A pretty cool thing I experienced was seeing  the change of my reaction to the idea of enrolling at this 2-year program in LA called Gnomon. I initially listed “enrolling at the 2-year program” in my notebook as one of the two crazy options. The next second I realized that I was seriously considering that crazy option. Then I thought I was crazy. And I got very annoyed because I needed to come up with all the arguments to persuade my parents that I wasn’t crazy. Turned out, my parents were crazy. So after four days, this idea has become the least crazy for us.

The day before I learned that I had to change my plans, I visited Jonathan Fineberg, whose book, Art Since 1940, was my textbook for contemporary art years ago. He told me about his undergrad years at Harvard, when he asked the school for a tiny room in the basement to make sculptures and spent many days and nights there just making things -- really famous professors as well as security guards would come by to see what he was up to and chat with him. That was not only pure passion, but pure passion despite unsatisfying environmental factors. 




Then on Thursday, July 4th, just after my parents called me, I watched Walking on Water, a documentary about Christo, one of my favorite artists.
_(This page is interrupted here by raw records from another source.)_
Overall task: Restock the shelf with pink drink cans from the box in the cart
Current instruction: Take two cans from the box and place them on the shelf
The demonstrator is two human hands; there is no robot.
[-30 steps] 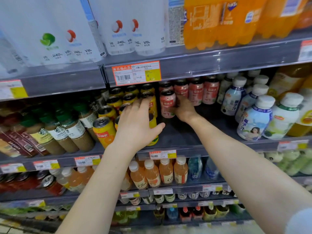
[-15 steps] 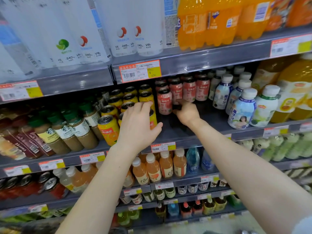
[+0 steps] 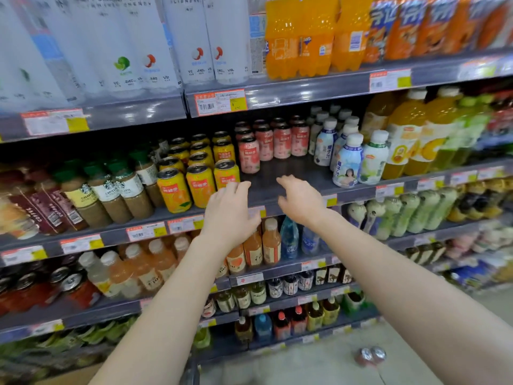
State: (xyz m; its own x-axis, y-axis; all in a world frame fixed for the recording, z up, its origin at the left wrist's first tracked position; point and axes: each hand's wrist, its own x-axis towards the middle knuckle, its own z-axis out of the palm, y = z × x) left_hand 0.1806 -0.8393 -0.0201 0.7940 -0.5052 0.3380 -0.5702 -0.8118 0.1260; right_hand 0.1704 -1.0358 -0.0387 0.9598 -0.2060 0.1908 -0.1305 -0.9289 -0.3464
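Observation:
Several pink drink cans [image 3: 273,143] stand in rows on the dark middle shelf [image 3: 294,173], with one front can [image 3: 249,158] nearest the yellow cans. My left hand [image 3: 230,215] hovers in front of the shelf edge with relaxed fingers, holding nothing. My right hand [image 3: 301,200] is beside it, fingers loosely bent and empty, in front of the bare patch of shelf before the pink cans. Two more pink cans [image 3: 370,355] lie low at the bottom right, seen from above and blurred. The box and cart are hardly visible.
Yellow orange-drink cans [image 3: 198,176] stand left of the pink ones, and white bottles [image 3: 347,159] stand to the right. Coffee bottles [image 3: 116,190] fill the left. Large bottles sit on the upper shelf [image 3: 305,90]. Small juice bottles [image 3: 261,245] line the shelf below.
Both hands have pulled back out of the shelf toward me. The left hand has left the yellow cans, and the right hand has left the pink cans. The view has drawn back.

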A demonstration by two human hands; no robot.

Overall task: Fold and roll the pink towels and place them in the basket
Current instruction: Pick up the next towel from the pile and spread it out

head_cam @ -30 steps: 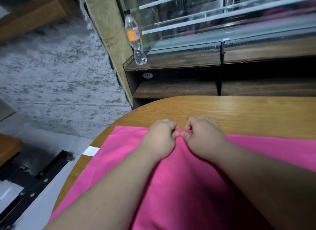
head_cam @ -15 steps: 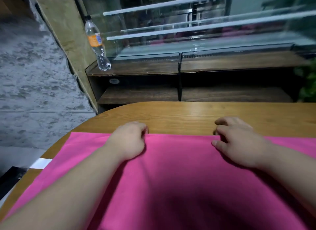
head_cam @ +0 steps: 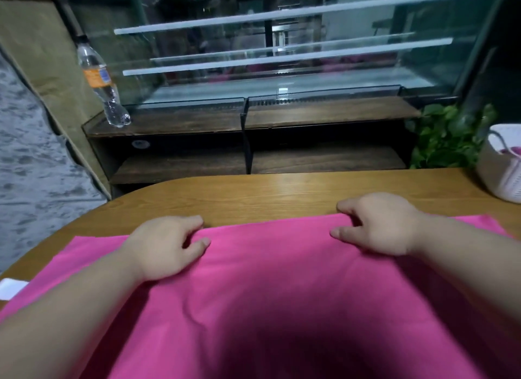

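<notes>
L hand, R hand grip pink towel edge; basket half cropped

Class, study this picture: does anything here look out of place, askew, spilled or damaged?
Nothing serious. The pink towel has one small crease near its middle, and the plastic bottle on the shelf looks tilted, perhaps only from the wide lens. Nothing is spilled.

Shop-like room: glass display case, wooden table.
</notes>
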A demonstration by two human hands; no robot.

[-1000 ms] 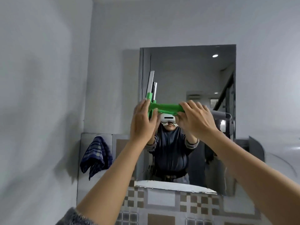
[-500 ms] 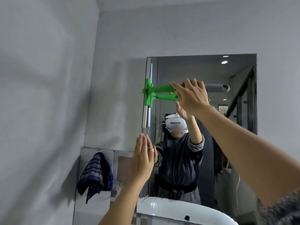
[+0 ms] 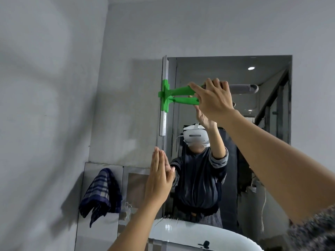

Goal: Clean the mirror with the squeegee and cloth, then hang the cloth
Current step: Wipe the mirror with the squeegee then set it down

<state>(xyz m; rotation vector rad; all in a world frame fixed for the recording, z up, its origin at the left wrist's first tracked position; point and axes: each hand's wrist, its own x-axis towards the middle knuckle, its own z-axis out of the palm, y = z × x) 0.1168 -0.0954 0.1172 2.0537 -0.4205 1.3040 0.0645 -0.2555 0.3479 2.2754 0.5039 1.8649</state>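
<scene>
The right hand [image 3: 213, 102] is raised high and closed around the handle of the green squeegee [image 3: 178, 93], fingers wrapped over the grey end of the grip while the green stem runs leftward out of the fist. The squeegee's blade stands upright and lies against the left edge of the mirror [image 3: 262, 124], its top close to the mirror's upper left corner; the glass doubles the stem and the hand just below it. The left hand [image 3: 160, 176] is lower, flat and empty, fingers straight and pressed together, palm turned toward the glass near the mirror's lower left edge; whether it touches the glass cannot be told. The two hands are well apart, one above the other. The mirror hangs on a grey wall and reflects a person in a dark top wearing a white headset. Below it, the white rim of a basin [image 3: 195, 234] curves across the bottom. Left of the basin, a blue and white checked cloth [image 3: 101, 192] hangs draped against a pale panel on the wall, well apart from both hands.
</scene>
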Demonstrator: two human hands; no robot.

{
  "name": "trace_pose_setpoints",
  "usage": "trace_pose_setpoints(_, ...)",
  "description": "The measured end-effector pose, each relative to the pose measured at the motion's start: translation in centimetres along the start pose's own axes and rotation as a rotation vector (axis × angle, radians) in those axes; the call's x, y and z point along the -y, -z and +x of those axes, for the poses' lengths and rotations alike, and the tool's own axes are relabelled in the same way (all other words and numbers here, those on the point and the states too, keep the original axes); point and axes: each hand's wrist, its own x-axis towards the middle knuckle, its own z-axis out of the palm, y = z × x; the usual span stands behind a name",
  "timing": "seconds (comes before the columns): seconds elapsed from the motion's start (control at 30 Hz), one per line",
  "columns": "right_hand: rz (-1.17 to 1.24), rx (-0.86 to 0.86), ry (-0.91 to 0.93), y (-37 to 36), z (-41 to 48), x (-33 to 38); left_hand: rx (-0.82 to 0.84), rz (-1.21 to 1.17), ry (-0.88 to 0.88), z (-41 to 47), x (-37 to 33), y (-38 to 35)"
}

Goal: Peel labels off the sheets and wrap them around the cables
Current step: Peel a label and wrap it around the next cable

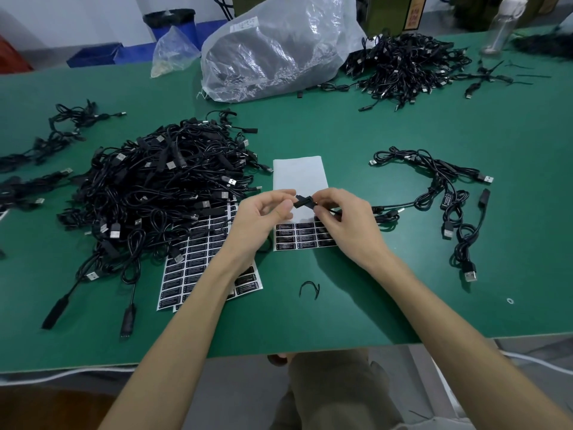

The entire film was quite boring, actually. You watch an eccentric old man yell at people for two hours. But not long into the film, I started tearing up, as the film reminded me of myself four years ago, when I just painted in my free time, even though boarding school was a lot of work. God knows how much time I spent in the studio in freshman spring and sophomore fall trying to figure out how to paint a portrait on my own. I compared that section of my memory with who I am today, and felt very sad, because the Wendi now would feel like she’s wasting her time when she draws and paints. She always has too many distracting thoughts to focus on anything, really.

I don’t know how much of this change was due to the academically intense environments I’ve always been exposed in, and how much of it was purely my own insufficiency in passion. And now I wanted to find out, by really diving into creating and seeing what happens. 

So I just applied to the 2-year program! It is a really great school for learning game, animation, and visual effects, and it’s right in Hollywood. I also found a really cheap housing option in the area, where I’d live with a community of filmmakers, comedians, singers, dancers, etc. There even is a photo studio, a little movie theater, a recording studio, and working space in the house!!! If I actually get into Gnomon, 99% I will go! (Which doesn’t mean I’ll complete the 2 years...) It will be a huge commitment, but I think I need it, on many levels. Maybe I’ll elaborate on that when I get into the program...

If I don’t get in, though, which is very likely, I’ll just be on my own for a bit, and see where life takes me! 


 

.
.

yikes // n. 4



😂

 

A really good friend of mine, Jessica, did a vedic astrology reading for me (she just studied vedic astrology in India for a whole month)

Turned out, from September of this year to October next year, I will feel easily internally agitated. There will be a lot of internal movement, but it could also be a beautiful time to grow, if I let it be.

I learned that it is part of my nature to be perpetually confused, which made a lot of sense.

And also that, while I have the potential to be the most intuitive (which would make me a great artist), I am bad at externalizing my inner fantasies -- this I realized when none of the top 10 strengths was in “executing” section in my Gallup strengths test report. So, I really need to work that and, just, be better with doing things.